## About this exercise
Given the entries below, would you transcribe exactly the lines starting at the one with "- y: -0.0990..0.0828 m" and ending at the one with "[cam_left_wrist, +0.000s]", both kept, pictures omitted, nothing extra?

## Data supplied
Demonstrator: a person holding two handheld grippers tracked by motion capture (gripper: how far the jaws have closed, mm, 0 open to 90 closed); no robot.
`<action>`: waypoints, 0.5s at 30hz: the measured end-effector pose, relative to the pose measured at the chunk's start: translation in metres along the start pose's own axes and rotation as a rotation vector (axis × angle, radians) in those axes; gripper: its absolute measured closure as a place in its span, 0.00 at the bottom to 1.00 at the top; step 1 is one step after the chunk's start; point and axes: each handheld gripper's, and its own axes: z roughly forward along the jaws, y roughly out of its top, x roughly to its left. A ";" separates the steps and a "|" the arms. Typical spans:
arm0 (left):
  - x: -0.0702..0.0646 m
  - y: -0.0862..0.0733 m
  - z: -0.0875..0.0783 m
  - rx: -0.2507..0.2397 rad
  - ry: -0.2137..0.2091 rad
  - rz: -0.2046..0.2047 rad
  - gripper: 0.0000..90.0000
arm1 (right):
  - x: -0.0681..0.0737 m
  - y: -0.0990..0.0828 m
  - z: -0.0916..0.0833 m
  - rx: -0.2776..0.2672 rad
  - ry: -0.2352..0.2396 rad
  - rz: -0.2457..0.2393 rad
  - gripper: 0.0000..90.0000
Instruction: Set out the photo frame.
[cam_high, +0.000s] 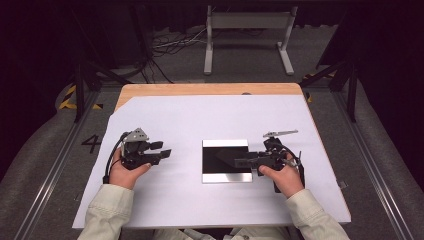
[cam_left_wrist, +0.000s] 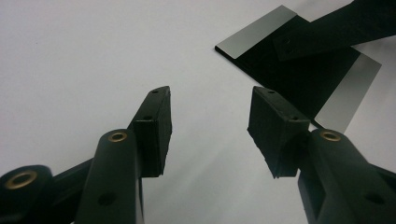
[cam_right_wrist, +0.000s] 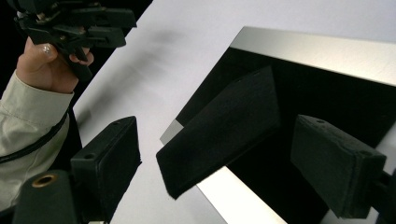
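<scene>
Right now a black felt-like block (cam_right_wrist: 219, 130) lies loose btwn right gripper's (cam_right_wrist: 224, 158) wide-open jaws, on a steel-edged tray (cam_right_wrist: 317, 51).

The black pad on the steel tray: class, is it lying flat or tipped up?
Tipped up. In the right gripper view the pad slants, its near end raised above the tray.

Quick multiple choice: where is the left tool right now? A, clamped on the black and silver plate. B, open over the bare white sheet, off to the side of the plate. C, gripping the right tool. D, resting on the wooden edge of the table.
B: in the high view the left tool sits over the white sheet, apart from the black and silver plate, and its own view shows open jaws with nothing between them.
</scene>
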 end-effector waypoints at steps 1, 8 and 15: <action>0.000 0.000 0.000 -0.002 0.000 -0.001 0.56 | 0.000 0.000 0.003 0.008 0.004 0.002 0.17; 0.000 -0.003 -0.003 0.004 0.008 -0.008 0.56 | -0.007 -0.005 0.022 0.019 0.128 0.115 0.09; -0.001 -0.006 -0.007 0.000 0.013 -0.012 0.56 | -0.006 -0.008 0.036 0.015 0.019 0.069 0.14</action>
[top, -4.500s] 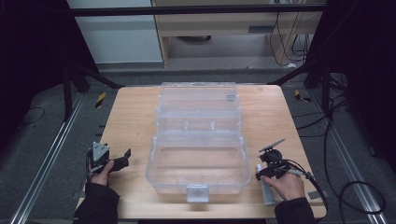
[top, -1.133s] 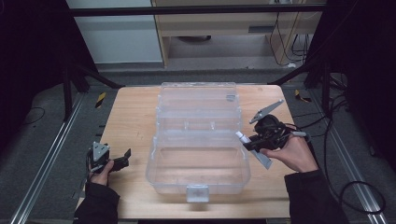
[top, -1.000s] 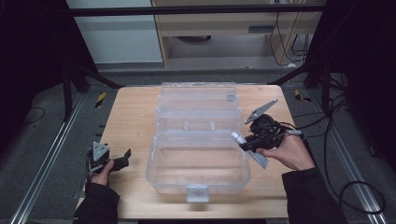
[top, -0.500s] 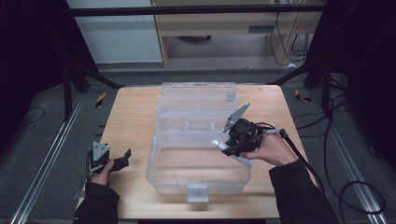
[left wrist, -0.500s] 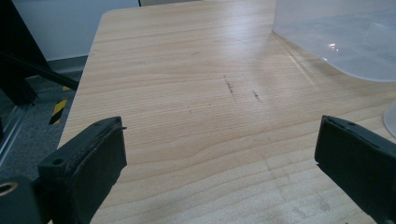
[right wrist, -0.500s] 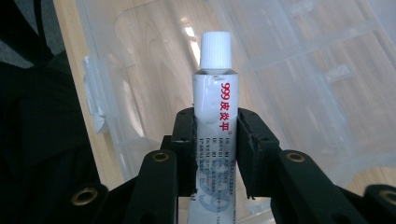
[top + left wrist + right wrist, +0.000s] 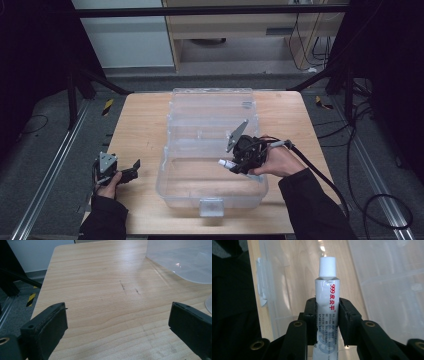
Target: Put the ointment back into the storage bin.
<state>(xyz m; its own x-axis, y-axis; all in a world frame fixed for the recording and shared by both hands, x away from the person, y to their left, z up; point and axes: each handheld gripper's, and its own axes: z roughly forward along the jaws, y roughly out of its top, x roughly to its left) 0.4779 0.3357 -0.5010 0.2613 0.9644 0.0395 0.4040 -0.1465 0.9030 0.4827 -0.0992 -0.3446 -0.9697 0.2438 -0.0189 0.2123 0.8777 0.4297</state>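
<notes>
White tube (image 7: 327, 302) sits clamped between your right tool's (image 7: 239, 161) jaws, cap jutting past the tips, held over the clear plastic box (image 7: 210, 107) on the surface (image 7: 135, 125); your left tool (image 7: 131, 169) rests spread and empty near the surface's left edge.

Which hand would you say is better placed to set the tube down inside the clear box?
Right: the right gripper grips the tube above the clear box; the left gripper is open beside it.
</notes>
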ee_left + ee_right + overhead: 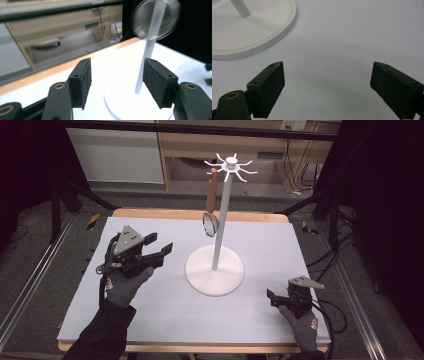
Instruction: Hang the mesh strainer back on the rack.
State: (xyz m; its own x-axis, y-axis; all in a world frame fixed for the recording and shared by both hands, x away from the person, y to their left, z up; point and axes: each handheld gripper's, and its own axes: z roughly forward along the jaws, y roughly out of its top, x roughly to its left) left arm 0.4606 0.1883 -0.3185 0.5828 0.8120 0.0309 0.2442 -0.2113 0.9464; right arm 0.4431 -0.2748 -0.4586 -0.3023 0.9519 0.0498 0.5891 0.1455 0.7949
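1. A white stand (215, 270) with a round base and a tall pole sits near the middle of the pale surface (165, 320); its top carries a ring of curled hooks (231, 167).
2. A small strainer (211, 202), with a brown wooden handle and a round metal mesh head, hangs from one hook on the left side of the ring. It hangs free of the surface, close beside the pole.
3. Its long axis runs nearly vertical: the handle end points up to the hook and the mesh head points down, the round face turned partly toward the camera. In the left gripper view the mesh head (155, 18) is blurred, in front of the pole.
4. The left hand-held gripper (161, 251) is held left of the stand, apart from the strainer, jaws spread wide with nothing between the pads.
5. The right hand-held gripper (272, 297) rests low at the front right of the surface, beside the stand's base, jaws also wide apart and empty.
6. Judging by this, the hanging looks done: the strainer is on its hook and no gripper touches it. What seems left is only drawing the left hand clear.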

## Output of the exercise
  - y: -0.0990..0.0828 m
  - z: -0.0916..0.0833 m
  - rx: -0.2776..0.2672 rad
  - ry: -0.2352..0.2396 rad
  - rz: -0.2457..0.2393 rad
  - gripper: 0.0000..90.0000
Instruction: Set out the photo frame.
[cam_high, +0.000s] 
[cam_left_wrist, +0.000s] 

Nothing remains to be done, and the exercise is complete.